According to Port Economics, the three main container ports in Europe maintained their leadership in 2019. Rotterdam is still the largest, followed by Antwerp, which has registered positive growth figures in the last five years, and Hamburg, which has again seen a growth in the movement of containers after many years of stagnation.
Meanwhile, the German port of Bremerhaven, which has historically stood fourth in the ranking of the main container terminals in Europe, is expected to lose its fourth place, having been displaced by Piraeus, in Greece. In fact, Valencia and Algeciras, both in Spain, may actually also overcome it.

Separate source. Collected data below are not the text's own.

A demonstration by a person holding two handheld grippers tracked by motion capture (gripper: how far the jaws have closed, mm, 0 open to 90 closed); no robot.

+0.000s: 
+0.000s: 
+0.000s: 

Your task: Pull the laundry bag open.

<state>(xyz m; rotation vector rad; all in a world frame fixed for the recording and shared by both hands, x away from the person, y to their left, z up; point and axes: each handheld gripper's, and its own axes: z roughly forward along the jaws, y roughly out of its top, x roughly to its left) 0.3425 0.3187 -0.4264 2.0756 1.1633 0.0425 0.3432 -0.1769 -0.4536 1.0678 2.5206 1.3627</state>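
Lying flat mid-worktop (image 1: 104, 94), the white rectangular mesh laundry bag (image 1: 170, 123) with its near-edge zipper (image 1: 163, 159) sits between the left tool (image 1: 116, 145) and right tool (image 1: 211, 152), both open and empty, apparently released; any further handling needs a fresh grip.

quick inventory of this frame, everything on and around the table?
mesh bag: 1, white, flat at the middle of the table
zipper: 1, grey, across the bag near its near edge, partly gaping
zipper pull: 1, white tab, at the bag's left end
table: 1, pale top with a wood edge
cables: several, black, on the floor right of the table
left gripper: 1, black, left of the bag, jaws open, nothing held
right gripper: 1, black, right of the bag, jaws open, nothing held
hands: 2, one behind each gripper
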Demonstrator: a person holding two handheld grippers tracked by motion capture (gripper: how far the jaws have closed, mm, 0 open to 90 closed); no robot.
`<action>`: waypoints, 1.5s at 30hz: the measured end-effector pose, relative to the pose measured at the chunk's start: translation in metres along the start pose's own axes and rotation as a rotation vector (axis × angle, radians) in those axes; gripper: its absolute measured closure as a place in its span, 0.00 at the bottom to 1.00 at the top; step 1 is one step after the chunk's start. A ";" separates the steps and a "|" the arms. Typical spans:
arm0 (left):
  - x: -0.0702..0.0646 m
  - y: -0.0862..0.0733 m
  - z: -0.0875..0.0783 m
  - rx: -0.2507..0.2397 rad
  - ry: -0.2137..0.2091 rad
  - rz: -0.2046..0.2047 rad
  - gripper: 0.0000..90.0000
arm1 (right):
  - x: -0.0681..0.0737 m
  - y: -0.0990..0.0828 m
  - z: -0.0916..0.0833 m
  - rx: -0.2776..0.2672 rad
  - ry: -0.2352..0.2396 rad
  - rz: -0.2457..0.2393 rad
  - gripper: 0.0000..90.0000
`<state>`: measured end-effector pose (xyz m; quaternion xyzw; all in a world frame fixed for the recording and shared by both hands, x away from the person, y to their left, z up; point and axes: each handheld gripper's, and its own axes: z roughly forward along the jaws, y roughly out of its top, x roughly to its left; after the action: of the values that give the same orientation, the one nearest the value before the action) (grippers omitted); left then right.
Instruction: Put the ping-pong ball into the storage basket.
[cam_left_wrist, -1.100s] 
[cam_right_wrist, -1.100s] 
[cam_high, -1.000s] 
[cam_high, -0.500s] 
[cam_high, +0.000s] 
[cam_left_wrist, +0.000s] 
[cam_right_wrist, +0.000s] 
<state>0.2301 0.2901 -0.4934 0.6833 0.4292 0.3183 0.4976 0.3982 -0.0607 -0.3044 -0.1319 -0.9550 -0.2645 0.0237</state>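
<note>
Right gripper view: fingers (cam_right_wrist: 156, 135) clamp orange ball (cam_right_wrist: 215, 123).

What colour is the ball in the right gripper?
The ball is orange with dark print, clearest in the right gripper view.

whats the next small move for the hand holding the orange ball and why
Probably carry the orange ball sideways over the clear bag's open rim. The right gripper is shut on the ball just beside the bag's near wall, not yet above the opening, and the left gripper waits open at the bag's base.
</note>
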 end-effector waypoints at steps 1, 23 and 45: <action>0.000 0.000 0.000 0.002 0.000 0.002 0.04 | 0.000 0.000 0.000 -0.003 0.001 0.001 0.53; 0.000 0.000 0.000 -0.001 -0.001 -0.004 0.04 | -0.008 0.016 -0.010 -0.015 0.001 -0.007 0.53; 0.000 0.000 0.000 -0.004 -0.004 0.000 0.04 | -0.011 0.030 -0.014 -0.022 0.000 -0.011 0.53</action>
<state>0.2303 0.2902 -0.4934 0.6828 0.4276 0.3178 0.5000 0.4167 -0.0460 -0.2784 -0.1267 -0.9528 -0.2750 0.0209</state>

The figures for the first nine months of 2019 reveal a year-on-year growth with quite positive figures for these three terminals: Piraeus (+20.7%), Valencia (+8.3%) and Algeciras (+7.2%), followed by Hamburg (+6.9%) and Antwerp (+6.4%). Further behind are Gdansk (+5%), Barcelona (+4.1%), Le Havre (+4%) and Rotterdam (+3.8%).
In the case of Genoa, container performance experienced near zero growth, while Bremerhaven, Felixstowe and Southampton are expected to have recorded traffic losses in 2019.
The 2018 record confirmed the following figures: port of Rotterdam (14.5 million TEUs in 2018); Antwerp (11.1 million TEUs); Hamburg (8.73 million TEUs) and Bremerhaven (5.45 million TEUs).
The Netherlands is capitalizing on the two Maasvlakte 2 terminals that opened about five years ago, as well as on other large-scale facilities, such as the Euromax terminal. The APM T terminal of Maasvlakte 1 is planned to be transferred to HutchisonPorts.
For its part, Antwerp is awaiting the formal implementation of a capacity extension plan which should add a combined capacity of more than 7 million TEUs. That way, the Deurganckdock is now at the heart of the container business in Antwerp, particularly after the MPET (TIL / PSA) large-scale container port moved from the Delwaidedock on the right bank to this pier in 2016.
Hamburg has also revealed plans for a partial reconversion of an existing port area.